A claim was filed against Limitless LLC on April 5 by a former employee of the company and a notice has been served to the company, a spokesman for the special tribunal's registrar's office said.

Additional details will be provided after Limitless confirms receipt of the notice.

A spokeswoman for Limitless said, "This is a legal dispute and it is inappropriate for us to comment."

CBK investors delay old board's exit to examine pay

Commercial Bank of Kuwait (CBK) (CBKK.KW) shareholders elected a new board on Wednesday but did not release the old board at the request of a shareholder who asked for their pay to be examined.

Separately, Standard and Poor's cut its long-term rating on the Gulf Arab state's third-largest lender to 'BBB' from 'A-' and affirmed its 'A-2' short-term rating. [ID:nWNA7782]

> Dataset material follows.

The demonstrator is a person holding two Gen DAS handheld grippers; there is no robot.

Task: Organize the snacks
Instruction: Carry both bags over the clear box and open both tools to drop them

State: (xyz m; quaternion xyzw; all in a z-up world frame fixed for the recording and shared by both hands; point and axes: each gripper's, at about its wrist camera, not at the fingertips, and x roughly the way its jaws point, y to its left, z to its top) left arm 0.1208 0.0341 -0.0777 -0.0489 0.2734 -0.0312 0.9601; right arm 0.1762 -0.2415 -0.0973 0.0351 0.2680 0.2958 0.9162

The CBK board resigned in January, but the bank did not give a reason for their departure.

Moody’s Dubai World concerns ease

Moody’s said on Wednesday its concerns over possible contagion from Dubai World, the troubled conglomerate, to DP World, the port operator that Dubai World owns, had been alleviated.

The ratings agency confirmed DP World’s ratings, which were downgraded to Ba1 in December with a review for a possible further downgrade after Dubai World surprised markets by announcing its intention to restructure its debts.

Dubai World, one of the government’s biggest holding companies, last month presented its restructuring proposal on more than $24bn in debt. DP World has been so far “ringfenced” from the broader restructuring, which is focusing on the holding company and development arm Nakheel.

Dubai World gives debt markets a boost

Dubai World’s debt restructuring proposals have provided an important fillip for regional debt markets, which had gummed up following the conglomerate’s shock announcement of a standstill in November.

The proposals included a promise to pay back property developer Nakheel’s Islamic bonds fully and on time – provided creditors agree to the plan. This move sparked a rally in the Gulf’s credit markets.

The extent of the improvement in sentiment will now be tested by Dewa, Dubai’s utility provider, which is in the midst of an investor roadshow to assess whether it can revisit its $3bn bond programme.

Comment: Cheap energy addiction must end

The Gulf Arab countries have never had much fresh water or democracy, but the inhabitants have always had energy to burn when it comes to cooling large homes and sparkling office towers.

During the six-year economic boom that ended in 2008, it was domestic energy that powered the sprawl of Abu Dhabi, Riyadh, Doha, and Dubai.

But the promise of cheap energy has gone wrong. Consumption has risen 7 per cent a year, reaching levels that even the vast reserves of the Gulf cannot match.